Exercise: Search the records for the string "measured" and copy every line in which it appears.

Data items:
===============

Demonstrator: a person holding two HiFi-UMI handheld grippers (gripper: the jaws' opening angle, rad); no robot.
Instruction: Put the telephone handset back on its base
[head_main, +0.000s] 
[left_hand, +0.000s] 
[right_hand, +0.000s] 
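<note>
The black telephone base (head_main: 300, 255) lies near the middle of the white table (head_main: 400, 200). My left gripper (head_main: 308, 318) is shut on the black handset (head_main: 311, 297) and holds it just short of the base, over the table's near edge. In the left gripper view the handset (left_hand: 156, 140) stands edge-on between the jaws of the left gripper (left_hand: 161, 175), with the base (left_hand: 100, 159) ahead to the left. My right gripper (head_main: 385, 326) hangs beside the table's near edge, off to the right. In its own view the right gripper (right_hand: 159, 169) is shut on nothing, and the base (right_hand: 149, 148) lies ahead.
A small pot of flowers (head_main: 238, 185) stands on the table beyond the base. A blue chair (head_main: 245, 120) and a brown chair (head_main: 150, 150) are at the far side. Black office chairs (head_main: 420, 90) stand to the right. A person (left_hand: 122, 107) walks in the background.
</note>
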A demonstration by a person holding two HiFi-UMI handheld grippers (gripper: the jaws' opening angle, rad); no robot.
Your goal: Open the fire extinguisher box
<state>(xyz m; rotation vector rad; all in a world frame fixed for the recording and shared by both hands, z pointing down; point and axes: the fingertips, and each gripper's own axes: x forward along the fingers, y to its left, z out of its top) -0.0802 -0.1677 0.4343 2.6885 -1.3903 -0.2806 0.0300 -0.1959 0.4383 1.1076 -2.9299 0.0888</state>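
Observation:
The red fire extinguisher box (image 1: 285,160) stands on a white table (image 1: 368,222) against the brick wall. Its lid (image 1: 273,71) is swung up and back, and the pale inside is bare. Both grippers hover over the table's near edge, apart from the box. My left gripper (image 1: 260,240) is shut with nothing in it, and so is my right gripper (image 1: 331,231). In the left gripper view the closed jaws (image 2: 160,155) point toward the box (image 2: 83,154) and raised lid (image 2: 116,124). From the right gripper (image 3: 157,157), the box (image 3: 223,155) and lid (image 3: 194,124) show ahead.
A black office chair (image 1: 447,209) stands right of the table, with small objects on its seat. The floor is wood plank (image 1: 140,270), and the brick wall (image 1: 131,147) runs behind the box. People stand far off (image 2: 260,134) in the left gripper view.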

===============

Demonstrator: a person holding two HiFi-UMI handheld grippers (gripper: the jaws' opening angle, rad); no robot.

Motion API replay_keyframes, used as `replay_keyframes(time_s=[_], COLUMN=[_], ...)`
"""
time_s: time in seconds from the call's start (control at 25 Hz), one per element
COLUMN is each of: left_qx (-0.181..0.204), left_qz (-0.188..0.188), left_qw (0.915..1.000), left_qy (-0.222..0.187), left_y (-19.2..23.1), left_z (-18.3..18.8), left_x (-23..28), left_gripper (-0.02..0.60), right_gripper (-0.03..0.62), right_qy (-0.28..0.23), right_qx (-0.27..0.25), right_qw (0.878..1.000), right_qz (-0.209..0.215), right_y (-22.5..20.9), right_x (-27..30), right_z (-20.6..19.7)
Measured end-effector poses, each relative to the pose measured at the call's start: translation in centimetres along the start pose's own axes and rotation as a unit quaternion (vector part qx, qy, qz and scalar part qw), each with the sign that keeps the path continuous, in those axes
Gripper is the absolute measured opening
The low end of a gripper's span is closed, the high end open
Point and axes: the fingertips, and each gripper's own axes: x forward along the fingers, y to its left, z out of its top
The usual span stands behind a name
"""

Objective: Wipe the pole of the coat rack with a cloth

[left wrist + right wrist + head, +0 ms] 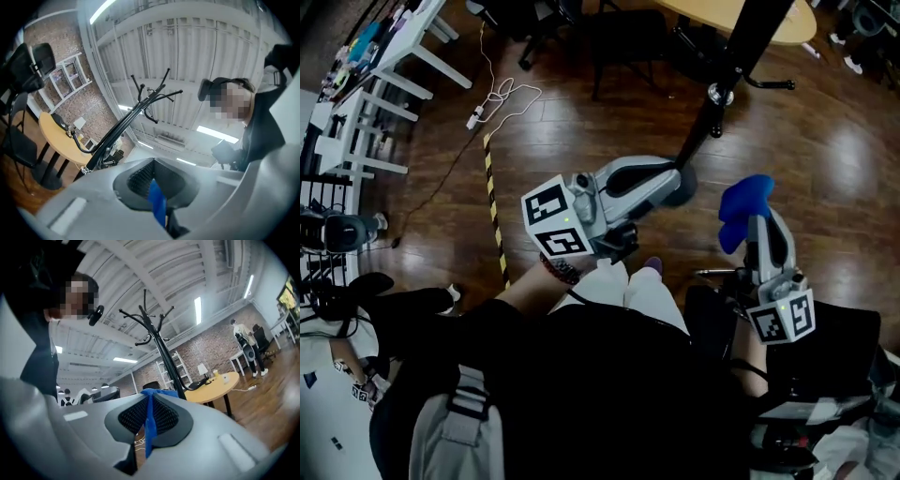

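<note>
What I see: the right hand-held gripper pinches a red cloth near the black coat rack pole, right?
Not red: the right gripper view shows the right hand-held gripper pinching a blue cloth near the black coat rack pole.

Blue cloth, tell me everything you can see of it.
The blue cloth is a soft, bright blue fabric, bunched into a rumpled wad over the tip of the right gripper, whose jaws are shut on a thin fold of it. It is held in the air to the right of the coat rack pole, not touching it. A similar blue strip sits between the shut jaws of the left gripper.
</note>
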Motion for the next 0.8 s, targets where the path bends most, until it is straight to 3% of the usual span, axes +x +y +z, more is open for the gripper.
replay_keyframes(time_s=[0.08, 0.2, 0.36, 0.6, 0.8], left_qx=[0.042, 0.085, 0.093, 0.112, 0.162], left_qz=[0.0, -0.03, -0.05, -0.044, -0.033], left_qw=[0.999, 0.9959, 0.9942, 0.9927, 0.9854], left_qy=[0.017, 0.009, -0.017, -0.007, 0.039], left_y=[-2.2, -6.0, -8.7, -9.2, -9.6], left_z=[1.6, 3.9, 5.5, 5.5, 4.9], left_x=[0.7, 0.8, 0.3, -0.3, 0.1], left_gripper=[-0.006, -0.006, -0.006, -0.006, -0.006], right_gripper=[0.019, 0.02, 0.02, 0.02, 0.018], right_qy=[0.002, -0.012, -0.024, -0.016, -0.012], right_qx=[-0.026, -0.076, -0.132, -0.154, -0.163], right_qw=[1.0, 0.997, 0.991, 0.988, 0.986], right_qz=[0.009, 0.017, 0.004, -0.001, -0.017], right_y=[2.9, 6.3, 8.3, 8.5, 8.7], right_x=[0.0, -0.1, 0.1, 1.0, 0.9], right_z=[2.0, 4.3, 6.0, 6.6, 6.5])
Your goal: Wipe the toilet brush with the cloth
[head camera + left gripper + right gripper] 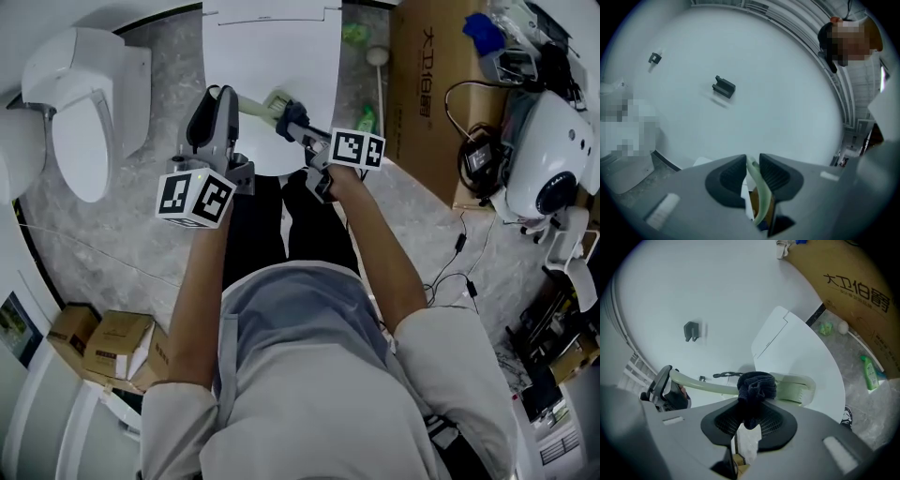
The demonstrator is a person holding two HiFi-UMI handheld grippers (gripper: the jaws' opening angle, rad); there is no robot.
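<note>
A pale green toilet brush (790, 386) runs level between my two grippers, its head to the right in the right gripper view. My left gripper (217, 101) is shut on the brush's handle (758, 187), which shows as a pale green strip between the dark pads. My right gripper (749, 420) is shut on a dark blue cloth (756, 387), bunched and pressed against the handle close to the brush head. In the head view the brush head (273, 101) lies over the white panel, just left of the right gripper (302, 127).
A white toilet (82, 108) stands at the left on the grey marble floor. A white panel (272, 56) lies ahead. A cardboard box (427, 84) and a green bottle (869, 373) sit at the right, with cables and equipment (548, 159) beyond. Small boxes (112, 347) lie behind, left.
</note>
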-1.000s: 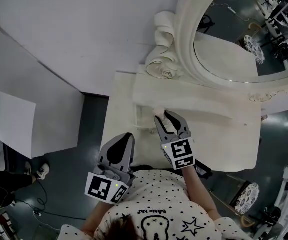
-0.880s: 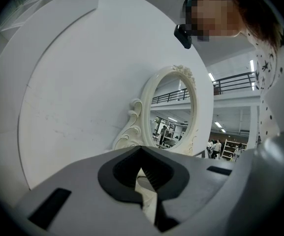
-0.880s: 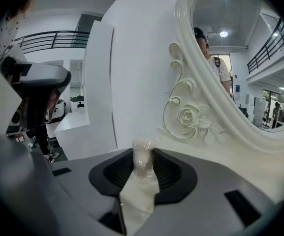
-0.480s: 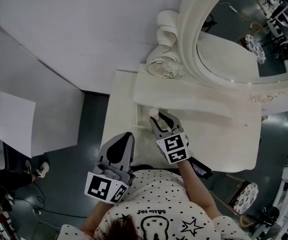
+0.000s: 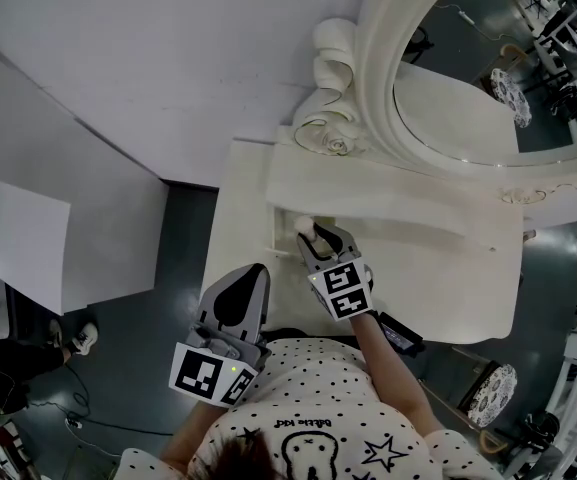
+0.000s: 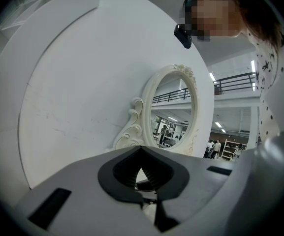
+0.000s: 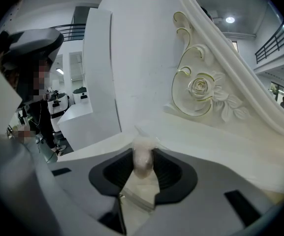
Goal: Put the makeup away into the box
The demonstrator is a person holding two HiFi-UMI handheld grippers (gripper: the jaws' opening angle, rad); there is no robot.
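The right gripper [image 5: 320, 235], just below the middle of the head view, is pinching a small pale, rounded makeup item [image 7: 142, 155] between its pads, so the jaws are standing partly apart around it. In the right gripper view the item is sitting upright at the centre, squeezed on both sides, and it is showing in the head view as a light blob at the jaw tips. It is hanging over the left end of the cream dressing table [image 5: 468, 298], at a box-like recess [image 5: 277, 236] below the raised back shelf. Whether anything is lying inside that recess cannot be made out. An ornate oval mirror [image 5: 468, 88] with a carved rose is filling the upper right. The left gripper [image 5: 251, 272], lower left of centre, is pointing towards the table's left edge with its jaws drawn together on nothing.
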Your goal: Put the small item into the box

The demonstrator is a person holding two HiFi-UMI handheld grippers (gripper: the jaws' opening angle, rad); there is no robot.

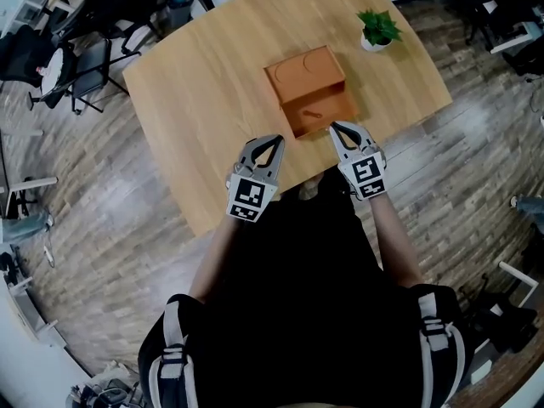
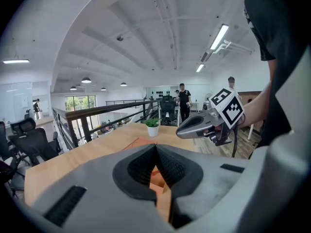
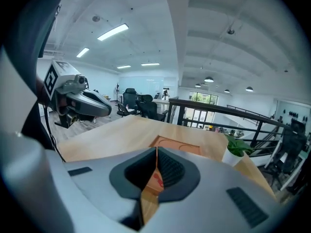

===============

Written reply:
Measured end-effector poses, each relative to the pose measured at the call's start: translation in centimetres along the start pose's own axes and rotation as a unit quaternion (vector part qx, qy, qz and scalar part qw), each with the sign that keeps the path continuous, in those axes
Gripper is the absolute measured opening

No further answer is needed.